Friday, June 8, 2018

With all of your heart...


If I can just pay off this one bill…
If I can just make it through my senior year…
If I can just get through work today…
If I can just lose 10 more pounds…
If I can just get a better phone…
If I can just make it to retirement…

How many times have we been in the “if only I can” mode of thinking.  I’m not talking about the desperation “if only I can’s.”  You know, if only I can make it to the next exit and there is a gas station with a restroom.

I am talking about the mindset that says, “I can’t really start living until this thing—whatever it is—is done or arrives or is over.” Something is intervening as far as me living to the full goes.  I can’t wait until I can really live.

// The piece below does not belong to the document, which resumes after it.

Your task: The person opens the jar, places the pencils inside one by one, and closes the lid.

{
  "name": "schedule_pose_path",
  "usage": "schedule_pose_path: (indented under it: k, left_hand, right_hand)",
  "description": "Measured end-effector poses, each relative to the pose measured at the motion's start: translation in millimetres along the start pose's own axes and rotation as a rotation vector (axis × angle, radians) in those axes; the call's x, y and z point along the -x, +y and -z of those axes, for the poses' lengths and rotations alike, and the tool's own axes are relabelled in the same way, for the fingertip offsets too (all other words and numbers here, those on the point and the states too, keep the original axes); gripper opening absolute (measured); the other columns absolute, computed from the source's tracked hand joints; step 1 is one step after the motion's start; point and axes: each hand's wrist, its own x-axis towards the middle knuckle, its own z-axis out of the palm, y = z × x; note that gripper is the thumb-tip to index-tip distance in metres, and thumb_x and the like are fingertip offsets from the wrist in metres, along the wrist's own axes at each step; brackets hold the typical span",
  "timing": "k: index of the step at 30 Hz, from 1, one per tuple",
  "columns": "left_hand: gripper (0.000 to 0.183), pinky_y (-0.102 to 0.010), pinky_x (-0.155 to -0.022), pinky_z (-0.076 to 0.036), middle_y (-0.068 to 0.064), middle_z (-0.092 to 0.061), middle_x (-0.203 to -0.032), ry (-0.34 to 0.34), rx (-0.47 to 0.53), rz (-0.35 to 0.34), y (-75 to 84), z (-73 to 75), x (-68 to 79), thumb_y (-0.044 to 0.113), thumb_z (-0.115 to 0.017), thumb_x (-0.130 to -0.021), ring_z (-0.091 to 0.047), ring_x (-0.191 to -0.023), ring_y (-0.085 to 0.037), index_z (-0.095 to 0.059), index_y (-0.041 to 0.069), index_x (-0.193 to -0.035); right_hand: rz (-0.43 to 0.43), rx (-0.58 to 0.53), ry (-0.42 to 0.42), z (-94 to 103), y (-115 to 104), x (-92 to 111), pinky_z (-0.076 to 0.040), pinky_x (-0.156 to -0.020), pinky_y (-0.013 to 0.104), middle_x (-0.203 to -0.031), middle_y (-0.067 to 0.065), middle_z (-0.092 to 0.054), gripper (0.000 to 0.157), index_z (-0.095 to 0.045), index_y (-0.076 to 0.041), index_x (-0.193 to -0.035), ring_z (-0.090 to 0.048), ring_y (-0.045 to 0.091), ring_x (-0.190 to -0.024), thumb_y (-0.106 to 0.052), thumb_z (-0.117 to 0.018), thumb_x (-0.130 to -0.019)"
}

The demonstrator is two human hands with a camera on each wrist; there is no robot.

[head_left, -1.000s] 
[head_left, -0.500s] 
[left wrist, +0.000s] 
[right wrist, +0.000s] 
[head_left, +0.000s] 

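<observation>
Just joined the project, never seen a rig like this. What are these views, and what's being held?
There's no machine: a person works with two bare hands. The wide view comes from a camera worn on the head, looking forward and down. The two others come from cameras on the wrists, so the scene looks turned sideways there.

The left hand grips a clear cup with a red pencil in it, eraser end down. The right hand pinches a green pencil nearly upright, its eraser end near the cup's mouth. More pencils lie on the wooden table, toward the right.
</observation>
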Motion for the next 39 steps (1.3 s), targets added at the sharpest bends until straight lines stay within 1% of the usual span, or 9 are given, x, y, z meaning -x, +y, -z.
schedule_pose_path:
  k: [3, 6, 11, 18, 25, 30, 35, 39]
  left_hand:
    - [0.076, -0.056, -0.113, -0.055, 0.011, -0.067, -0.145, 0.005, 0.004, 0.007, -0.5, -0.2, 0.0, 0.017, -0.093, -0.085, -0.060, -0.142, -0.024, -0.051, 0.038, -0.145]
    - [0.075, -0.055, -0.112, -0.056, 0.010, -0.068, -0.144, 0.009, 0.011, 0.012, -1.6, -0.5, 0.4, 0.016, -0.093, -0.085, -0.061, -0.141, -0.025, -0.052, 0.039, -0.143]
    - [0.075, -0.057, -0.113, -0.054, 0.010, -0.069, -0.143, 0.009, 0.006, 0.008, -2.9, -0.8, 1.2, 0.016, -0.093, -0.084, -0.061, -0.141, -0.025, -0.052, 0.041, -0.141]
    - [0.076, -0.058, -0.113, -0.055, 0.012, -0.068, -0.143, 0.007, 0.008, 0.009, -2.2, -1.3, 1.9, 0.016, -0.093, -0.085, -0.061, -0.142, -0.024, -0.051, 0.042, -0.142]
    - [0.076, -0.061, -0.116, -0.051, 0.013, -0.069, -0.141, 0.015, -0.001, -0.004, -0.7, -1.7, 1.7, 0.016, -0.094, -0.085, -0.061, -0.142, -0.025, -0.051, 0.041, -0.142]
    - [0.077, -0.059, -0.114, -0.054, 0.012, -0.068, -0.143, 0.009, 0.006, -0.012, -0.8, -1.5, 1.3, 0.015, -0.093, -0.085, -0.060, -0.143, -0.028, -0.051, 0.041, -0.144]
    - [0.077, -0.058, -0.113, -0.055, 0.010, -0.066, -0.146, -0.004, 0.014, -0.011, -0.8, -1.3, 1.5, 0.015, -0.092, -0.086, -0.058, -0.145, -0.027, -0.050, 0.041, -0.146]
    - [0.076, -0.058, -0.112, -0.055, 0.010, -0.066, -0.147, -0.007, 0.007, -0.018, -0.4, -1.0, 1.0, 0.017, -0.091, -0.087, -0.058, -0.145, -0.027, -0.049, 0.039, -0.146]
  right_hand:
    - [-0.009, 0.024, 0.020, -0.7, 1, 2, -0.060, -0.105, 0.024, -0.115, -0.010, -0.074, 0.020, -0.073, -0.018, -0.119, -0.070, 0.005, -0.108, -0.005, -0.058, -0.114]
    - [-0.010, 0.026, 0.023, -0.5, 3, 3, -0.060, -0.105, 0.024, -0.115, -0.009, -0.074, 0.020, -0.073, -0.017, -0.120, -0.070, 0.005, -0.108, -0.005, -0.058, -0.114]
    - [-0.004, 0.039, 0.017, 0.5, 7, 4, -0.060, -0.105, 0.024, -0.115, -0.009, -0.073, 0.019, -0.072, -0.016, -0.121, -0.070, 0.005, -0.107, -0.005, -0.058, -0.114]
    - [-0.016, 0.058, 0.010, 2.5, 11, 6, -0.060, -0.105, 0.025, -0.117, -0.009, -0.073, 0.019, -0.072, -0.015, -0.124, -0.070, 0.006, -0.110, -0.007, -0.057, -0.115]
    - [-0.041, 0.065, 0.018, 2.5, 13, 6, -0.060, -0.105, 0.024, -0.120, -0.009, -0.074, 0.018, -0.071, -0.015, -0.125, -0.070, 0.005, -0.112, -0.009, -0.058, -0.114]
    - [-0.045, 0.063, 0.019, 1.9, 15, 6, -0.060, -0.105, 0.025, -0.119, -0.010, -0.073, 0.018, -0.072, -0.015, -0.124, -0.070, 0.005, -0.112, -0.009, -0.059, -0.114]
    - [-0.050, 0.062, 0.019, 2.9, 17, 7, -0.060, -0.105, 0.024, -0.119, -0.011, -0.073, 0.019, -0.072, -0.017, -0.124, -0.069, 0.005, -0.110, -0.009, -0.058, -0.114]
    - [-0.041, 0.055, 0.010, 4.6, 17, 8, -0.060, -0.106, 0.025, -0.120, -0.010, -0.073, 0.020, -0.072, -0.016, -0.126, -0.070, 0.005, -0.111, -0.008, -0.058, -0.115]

I don’t need some first things first poster.  I don’t need a better day planner when I have more ball games than kids in more locations that I can physically be, and be only one person. 

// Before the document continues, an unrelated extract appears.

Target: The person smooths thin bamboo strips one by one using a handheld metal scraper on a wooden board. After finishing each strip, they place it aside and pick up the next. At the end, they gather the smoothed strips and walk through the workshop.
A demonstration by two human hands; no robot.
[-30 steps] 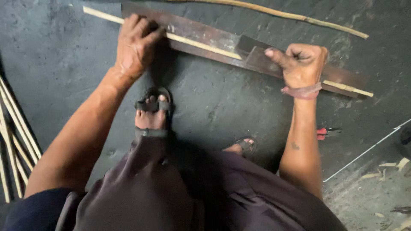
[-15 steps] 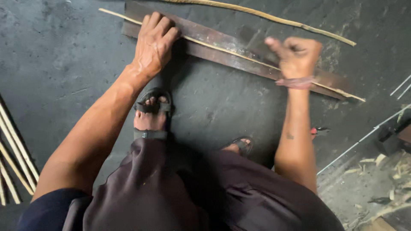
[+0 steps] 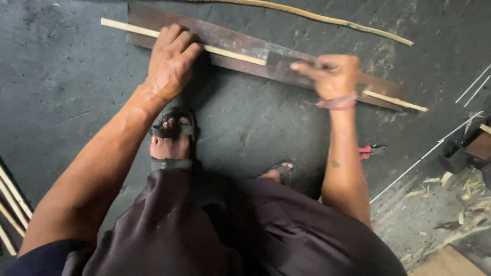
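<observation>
- One pale bamboo strip [image 3: 235,54] lies along one dark wooden plank [image 3: 225,38] on the floor [image 3: 66,92]; strip runs from upper left to lower right, both ends visible past the hands.
- Left hand [image 3: 171,64]: laid palm-down, fingers mostly extended, pressing the strip onto the plank near its left end; no closed grasp.
- Right hand [image 3: 332,76]: curled into a closed grip on one dark flat blade [image 3: 281,65] set against the strip near mid-length; motion-blurred, index finger extended along the blade.
- Two sandalled feet: one [image 3: 171,140] below the left hand, the other [image 3: 281,171] partly hidden by the lap.
- One longer curved bamboo strip [image 3: 327,19] lies beyond the plank, apart from it.
- One red-handled tool [image 3: 369,151] on the floor, right of the right forearm.
- Several pale sticks [image 3: 10,204] at the left edge; shavings [image 3: 460,204] at lower right.
- Versus 0.5 s ago: right hand and blade sit further left along the strip, nearer the left hand; left hand unchanged on the strip.
</observation>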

I don’t need career counseling when I get called into work unexpectedly three times this week and it looks like next week is go on—stay on, on into the next week.

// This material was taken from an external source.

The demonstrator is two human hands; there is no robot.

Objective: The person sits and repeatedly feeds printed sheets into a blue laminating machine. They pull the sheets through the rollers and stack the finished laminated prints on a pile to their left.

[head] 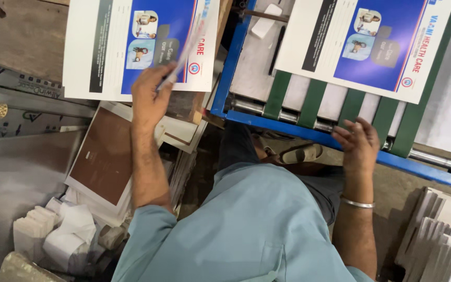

I don’t need the flavor of the month get your life together program to reorganize my most recently reorganized disorganization.

I just need to get through all of these things that consume my life so that I can really live.  Anyone ever been in that boat?  I just have to get through this, and the next this, and the next…

What if I told you I can’t find that part in the Bible.  What if I told you the Bible said something else.  What if I told you that God’s plan for you included you to live, work, and play as if you were doing it all for him.

What if that one more bill that you need to pay off before you can get to living was something that you could do for the Lord.  What if you could work at it together.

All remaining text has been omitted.